%%

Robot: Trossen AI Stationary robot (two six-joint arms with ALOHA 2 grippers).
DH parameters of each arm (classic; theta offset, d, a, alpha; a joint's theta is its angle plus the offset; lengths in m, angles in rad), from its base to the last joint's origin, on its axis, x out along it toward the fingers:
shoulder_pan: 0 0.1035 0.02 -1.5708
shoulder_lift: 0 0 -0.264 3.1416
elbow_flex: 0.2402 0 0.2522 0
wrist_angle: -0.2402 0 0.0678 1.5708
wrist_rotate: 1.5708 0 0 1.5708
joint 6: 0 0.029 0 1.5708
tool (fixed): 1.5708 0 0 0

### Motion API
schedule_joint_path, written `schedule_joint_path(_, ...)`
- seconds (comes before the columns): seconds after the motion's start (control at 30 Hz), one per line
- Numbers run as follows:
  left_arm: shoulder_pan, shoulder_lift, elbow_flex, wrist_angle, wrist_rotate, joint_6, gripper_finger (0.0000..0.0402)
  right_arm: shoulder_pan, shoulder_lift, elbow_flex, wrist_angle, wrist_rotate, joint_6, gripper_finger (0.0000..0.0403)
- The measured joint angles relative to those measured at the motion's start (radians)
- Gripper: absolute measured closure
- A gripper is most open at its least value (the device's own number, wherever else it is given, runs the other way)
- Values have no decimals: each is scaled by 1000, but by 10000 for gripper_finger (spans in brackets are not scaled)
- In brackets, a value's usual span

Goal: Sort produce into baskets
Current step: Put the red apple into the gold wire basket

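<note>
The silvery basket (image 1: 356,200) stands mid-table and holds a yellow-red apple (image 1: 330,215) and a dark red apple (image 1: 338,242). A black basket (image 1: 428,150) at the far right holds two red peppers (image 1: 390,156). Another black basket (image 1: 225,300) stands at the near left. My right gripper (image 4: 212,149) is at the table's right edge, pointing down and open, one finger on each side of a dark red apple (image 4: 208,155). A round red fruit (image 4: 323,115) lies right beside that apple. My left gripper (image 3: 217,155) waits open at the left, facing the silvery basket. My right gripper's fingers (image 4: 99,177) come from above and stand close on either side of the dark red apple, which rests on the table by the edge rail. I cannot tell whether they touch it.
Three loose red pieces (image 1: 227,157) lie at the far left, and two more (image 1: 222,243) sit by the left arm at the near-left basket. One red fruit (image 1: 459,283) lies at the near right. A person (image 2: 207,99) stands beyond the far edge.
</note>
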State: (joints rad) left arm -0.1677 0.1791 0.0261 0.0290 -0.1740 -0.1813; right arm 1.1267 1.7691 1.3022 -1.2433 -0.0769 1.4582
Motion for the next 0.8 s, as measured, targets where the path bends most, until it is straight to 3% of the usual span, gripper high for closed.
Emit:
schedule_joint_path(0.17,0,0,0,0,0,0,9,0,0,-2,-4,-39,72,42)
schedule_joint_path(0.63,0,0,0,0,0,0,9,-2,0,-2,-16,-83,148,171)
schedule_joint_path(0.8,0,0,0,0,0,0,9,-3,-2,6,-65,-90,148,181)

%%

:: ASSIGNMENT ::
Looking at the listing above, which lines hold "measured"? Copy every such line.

:: REPLY TO THE EXERCISE ::
- The measured joint angles relative to those measured at the motion's start (radians)
- Gripper: absolute measured closure
Motion for the next 0.8 s, as measured, targets where the path bends most, until it is straight to 3% of the usual span, gripper high for closed.

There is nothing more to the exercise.